Pluggable design is a great thing, but it really seems to mess with
some other programming concepts like modularity and refactoring.

Still, I think we can limits the effects of this by coming up with
some guidelines to help plug-in developers.

Sascha wrote: "BTW: I'm not sure if the CoordinateSequence idea will save a
lot of memory. It may be right that the data is packed more
tightly and the object overhead would be trimmed, but we
might also see a lot of temporal garbage when using the data.
JTS is not 'streamlined' with this idea so I suspect a lot
of internal 'new Coordinate(..)'s when we're transforming the data
(e.g rendering). AFAIK the packed versions of CoordinateSequence
have a SoftReference cache mechanism for toArray() inside.
I don't know how often this is really called, but objects hanging
at SoftReference tombstones are kept quiet long by the GC.
... Just as a hint.

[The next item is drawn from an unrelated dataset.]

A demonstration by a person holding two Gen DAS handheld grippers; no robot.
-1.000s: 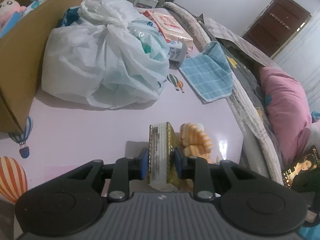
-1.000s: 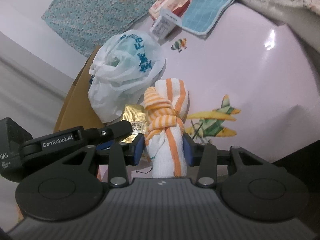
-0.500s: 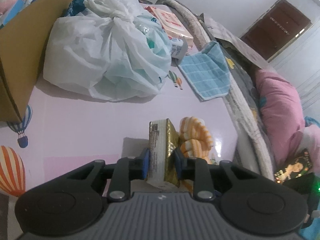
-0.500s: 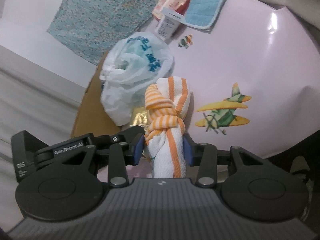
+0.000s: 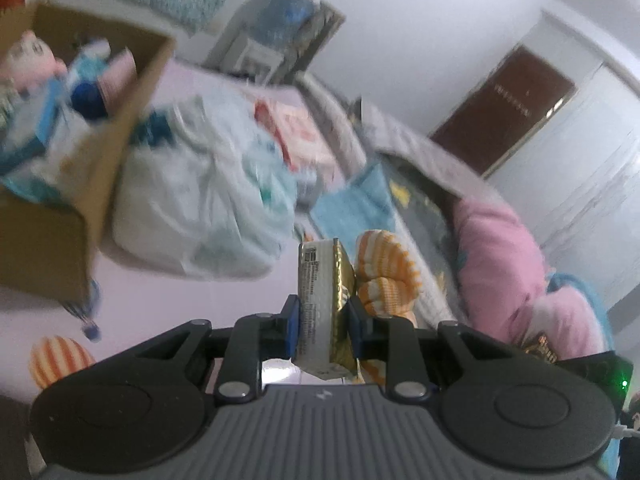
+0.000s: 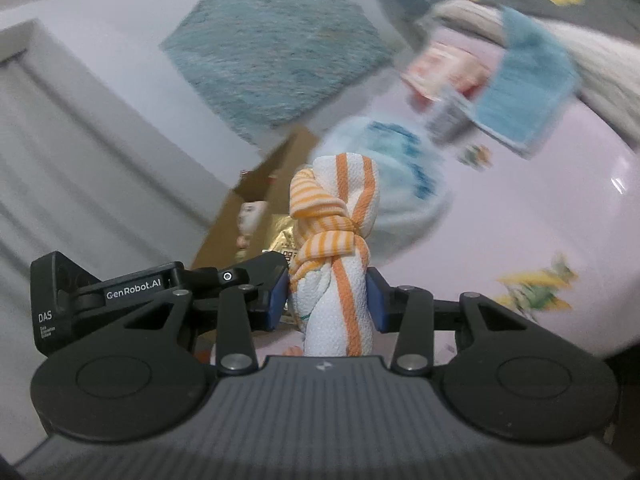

Evaluating this maybe connected with
some work and at the end it might turn out that there
will be probably little to no gain."

I think that this would be good material for the JTS list.

Sascha wrote: "If we further take into account that only large data sets
with a lot of shared vertices will profit from this
I would recommend to think about the ratio effort/work."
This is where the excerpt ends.